* **Problem to solve**
Could every line below be written out exactly as it appears?

Recorded information START

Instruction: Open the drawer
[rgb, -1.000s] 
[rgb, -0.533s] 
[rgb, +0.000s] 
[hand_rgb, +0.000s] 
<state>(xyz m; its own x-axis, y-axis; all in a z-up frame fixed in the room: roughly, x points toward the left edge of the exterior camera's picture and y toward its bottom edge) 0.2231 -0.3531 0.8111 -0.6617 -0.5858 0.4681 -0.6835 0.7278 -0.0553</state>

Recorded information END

* **Answer area**
Instruction: Open the drawer
[rgb, -1.000s] 
[rgb, -0.533s] 
[rgb, +0.000s] 
[hand_rgb, +0.000s] 
<state>(xyz m; its own x-axis, y-axis; all in a z-up frame fixed in the room: roughly, x points toward the left edge of the exterior camera's picture and y toward its bottom edge) 0.2231 -0.3531 0.8111 -0.6617 -0.5858 0.4681 -0.6835 0.7278 -0.0553</state>

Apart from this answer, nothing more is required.